A historical mistake


Paul Bert had been dead for many years when his predecessors erroneously coined him “father” of diving bradycardia. 

While Bert had dedicated much of his career to understanding physiological adaptations to asphyxia, he never actually observed diving bradycardia because, consistently, the endpoint of his experiments was death.

Thus the luminaries of the time gave him this honor erroneously, by concluding that the deceleration of a dying heart was the same as diving bradycardia.

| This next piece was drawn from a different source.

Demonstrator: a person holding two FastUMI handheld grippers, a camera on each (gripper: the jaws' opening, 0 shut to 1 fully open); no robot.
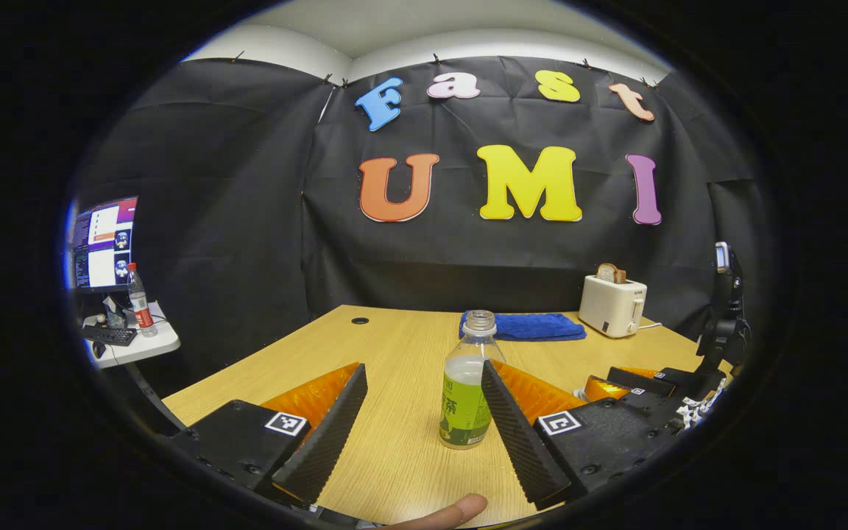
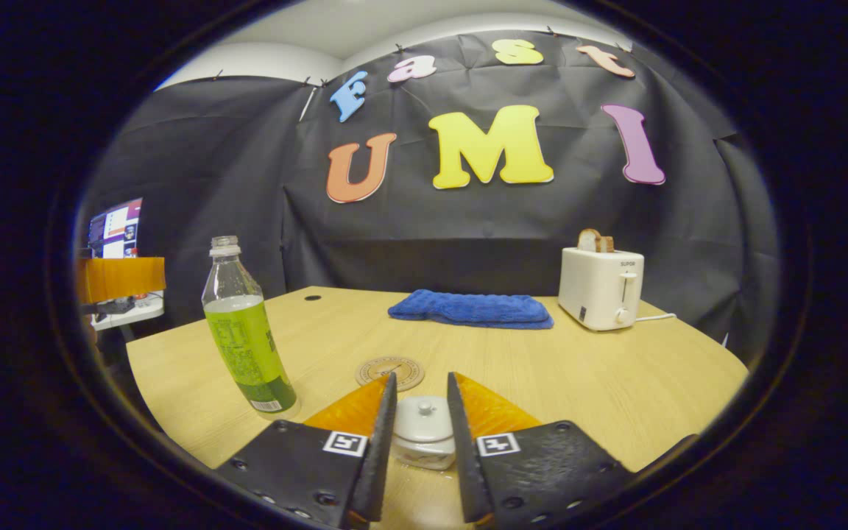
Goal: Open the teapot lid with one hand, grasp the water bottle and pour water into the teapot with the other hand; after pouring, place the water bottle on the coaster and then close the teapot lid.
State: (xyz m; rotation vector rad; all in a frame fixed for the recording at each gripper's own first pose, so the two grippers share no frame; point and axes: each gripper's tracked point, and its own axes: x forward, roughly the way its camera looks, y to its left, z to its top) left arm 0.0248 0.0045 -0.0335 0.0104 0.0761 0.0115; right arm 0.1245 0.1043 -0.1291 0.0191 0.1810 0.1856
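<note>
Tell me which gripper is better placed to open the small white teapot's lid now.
Right: the right gripper already straddles the white teapot lid, while the left gripper faces the uncapped green-labelled plastic bottle.

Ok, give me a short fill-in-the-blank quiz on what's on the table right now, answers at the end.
1. The water bottle has no ____ on its neck.
2. The right claw has its fingers either side of the teapot's ____.
3. Bread sticks up out of the ____ at the back.
4. The round coaster lies in front of the blue ____.

Answers: cap; lid; toaster; towel.
</note>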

If this were true, all deaths of any cause would be preceded by diving bradycardia.

Instead, almost 100 years earlier, a simple medical student at the University of Edinburgh had already observed and elegantly described a profound deceleration of the heart rate when animals were subjected to forced water immersion, and a rapid acceleration once they were removed from the water.




At the end of the 18th century, even the most erudite of physicians believed in the existence of death-like states known as suspended animation.

But Edmund Goodwyn (1756–1829), a mere medical student at the time dedicated his thesis to show that suspended animation was simply the physical manifestation of extreme hypoxia.

His work helped establish the use of artificial ventilation for the treatment of asphyxia, even though many famous physicians of his time supported the use of ineffective resuscitation measures such as heat and exsanguination.

Goodwyn’s remarkable dissertation not only contains the first account of diving bradycardia, but also the first vehement refutations of claims by his contemporaries that pulmonary circulation stopped during exhalation.

Goodwyn’s remarkable graduation thesis is a true treasure of cardiopulmonary physiology.